Don’t worry if you missed seeing the mezuzah during your last visit, the well-hidden piece of Judaica (which does have a scroll inside, although its authenticity has yet to be verified) has only been around for a few years.

When former Disneyland President Paul Pressler, who recently left the company to head Gap Inc., took the position in 1995, he expressed concern that, during the holidays, there was nothing in recognition of Chanukah, according to John McClintock, regional market publicity manager for the Disneyland Resort.

So the decorating team at Disneyland placed a menorah in one of the upstairs windows on Main Street and — in true Disney storytelling tradition — created the name below to go with it.

But despite the welcoming sign on the door, “Have a fever? Have the flu? Come on in and we’ll cure you,” if you do get nauseous from one too many spins on the Mad Tea Party, it might be best to stick to the First Aid Center. — Shoshana Lewin, Contributing Writer

Fed’s Final Push for Campus Funds

Community volunteers, many who have already made their own pledges toward construction of Orange County’s new Jewish campus, last month manned telephones in an unusual pre-Thanksgiving drive for the final $1 million needed for its completion.

About 2,500 families were called over three days by 21 volunteer dialers, who included Charlene and Ken Zuckerman, Dassie and Chuck Feingold, Phil Waldman, Polly Sloan, Adeline Cohen, Mary Ann Malkoff, Marti Eisenberg, Roberta Zeve, Cindy and Adam Muchnick, Adena and Jeff Kaufman, Sheila and Mike Lefkowitz, Richard Carpe, Byron Landau, Lauren Klein, Adele Sender and David Young.

The phone-a-thon is an attempt to involve more people in a project of historical importance to Orange County’s Jewish community, said Bunnie Mauldin, executive director of the Jewish Federation, which plans to relocate to Irvine from Costa Mesa along with other agencies when the campus is finished next August.

The $19 million pledged in the last two years toward the building’s construction was raised principally from major donors by Ralph Stern and his campaign managers, Mike Lefkowitz and Irv Chase. The facility’s $40 million parcel was purchased by the Samueli Family Foundation and an anonymous donor.

Money isn’t the only obstacle; in October, nearby residents filed a lawsuit to halt building. They seek some limits on campus operations and more landscaping. The campus is to share some facilities with neighboring Tarbut V’Torah Community Day School.

JCC Hires New Director

Anticipating a major expansion in its programming after moving to the Samueli Campus in Irvine next year, the O.C. Jewish Community Center’s board hired an executive director who has overseen similar expansion in another fast-growth, sunbelt city.

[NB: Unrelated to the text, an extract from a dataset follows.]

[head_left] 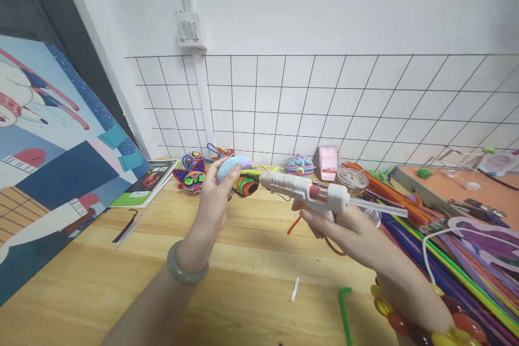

Dan Bernstein, 53, the former executive director of the JCC in Sarasota, Fla., began in a similar position this month in Costa Mesa, succeeding Gerry Buncher, whose resignation is effective Dec. 31.

“I was looking for another challenge and Orange County is proving that challenge,” said Bernstein, who has spent 21 years in varying positions at JCCs in Arizona and Florida. “My kids grew up at the JCC; they were JCC brats.”

Mary Ann Malkoff, the JCC’s president, described Bernstein as a manager with “a businessman’s brain and a social worker’s heart.” She cited Sarasota’s elderhostel programs as an example of Bernstein’s enterprise. “That made our head swim; we know we need to do that,” she said.

“We’re going to have to do a lot of nice things to fill the building,” said Bernstein. “Our job is to not give any Jewish person an excuse not to come.”